■ **Exercise**: With pictures removed, output every record below exactly as written.

■ **Material supplied**:
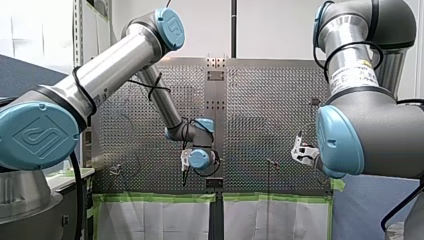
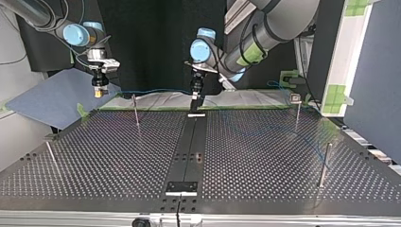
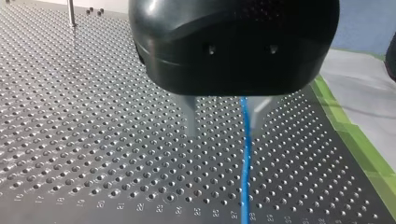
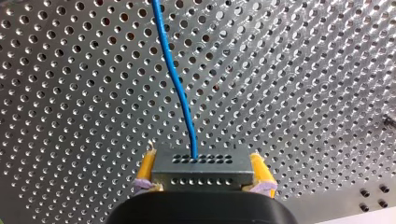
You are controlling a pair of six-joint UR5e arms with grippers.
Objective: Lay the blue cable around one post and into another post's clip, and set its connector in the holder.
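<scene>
My right pincer [image 4: 203,159] is squeezing the connector [image 4: 201,171]. My left pincer [image 3: 224,119] is standing open, the blue cable [image 3: 246,158] running through. Going slowly is best, I think.

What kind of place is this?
Probably a robotics lab bench: left arm and right arm over a perforated table with posts, handling a blue cable.

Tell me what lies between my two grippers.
In the top view, the thin blue cable spans from my right gripper to my left gripper, near a slim metal post.
</scene>
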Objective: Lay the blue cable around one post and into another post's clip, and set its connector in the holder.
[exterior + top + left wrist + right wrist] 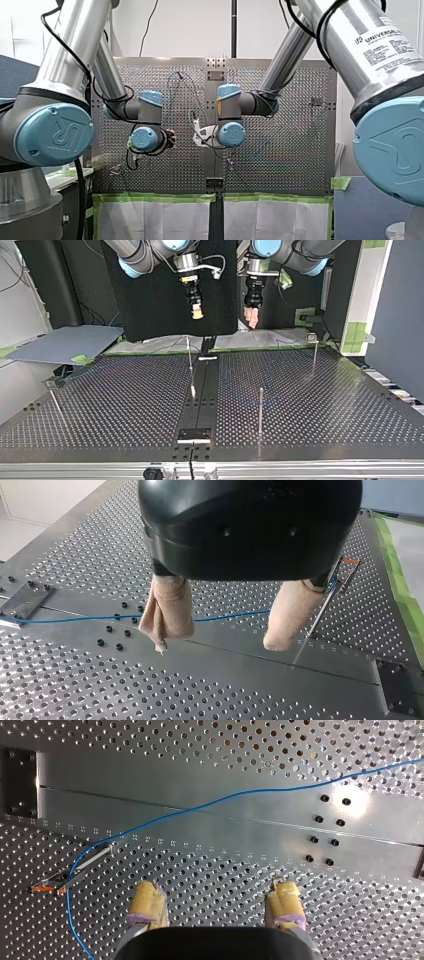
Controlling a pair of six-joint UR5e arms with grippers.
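Left wrist view: left gripper [217, 645], fingers spread and empty, hangs above the blue cable [65, 619]; it should straddle the cable squarely before closing. Right gripper [216, 890] likewise spread, empty.

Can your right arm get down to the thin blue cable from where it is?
Probably yes. My right gripper hangs open above the perforated metal table. The thin blue cable lies bare on the table ahead of the gripper, with nothing in between.
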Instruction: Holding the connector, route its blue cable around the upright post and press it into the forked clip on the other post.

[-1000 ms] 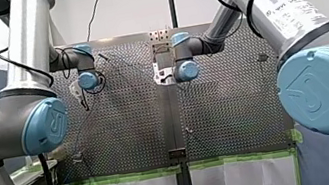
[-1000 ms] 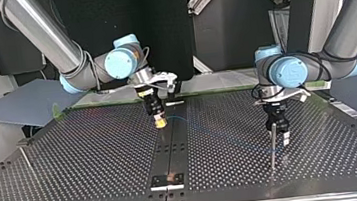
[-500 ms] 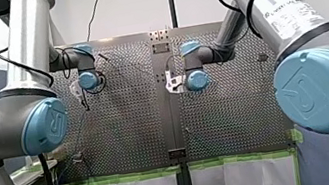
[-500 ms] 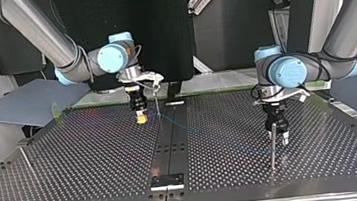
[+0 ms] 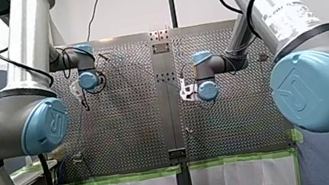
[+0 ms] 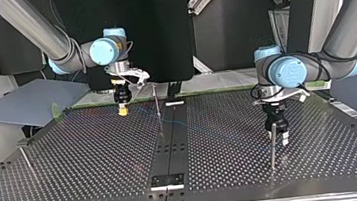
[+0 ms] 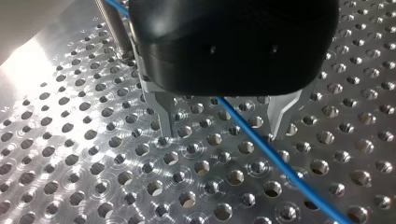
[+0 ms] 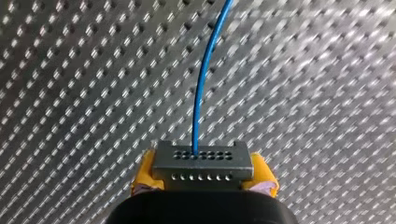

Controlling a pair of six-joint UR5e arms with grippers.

■ **Response to the task**:
You are controlling a pair of six-joint UR5e arms with grippers.
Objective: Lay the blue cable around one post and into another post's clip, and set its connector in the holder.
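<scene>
My right pincer [image 4: 203,159] is squeezing the connector [image 4: 201,171]. My left pincer [image 3: 224,119] is standing open, the blue cable [image 3: 246,158] running through. Going slowly is best, I think.

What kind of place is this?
Probably a robotics lab bench: left arm and right arm over a perforated table with posts, handling a blue cable.

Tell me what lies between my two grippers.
In the top view, the thin blue cable spans from my right gripper to my left gripper, near a slim metal post.
</scene>
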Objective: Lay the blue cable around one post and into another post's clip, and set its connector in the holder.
[exterior + top + left wrist + right wrist] 
Controlling a pair of six-joint UR5e arms with grippers.
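Left wrist view: left gripper [217, 645], fingers spread and empty, hangs above the blue cable [65, 619]; it should straddle the cable squarely before closing. Right gripper [216, 890] likewise spread, empty.

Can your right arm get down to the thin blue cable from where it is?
Probably yes. My right gripper hangs open above the perforated metal table. The thin blue cable lies bare on the table ahead of the gripper, with nothing in between.
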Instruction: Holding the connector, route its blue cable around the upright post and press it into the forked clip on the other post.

[-1000 ms] 
[-1000 ms] 
[-500 ms] 
[-500 ms] 
[+0 ms] 
[+0 ms] 
[+0 ms] 
[+0 ms] 

Controlling a pair of six-joint UR5e arms with grippers.

What has been written here completes the answer.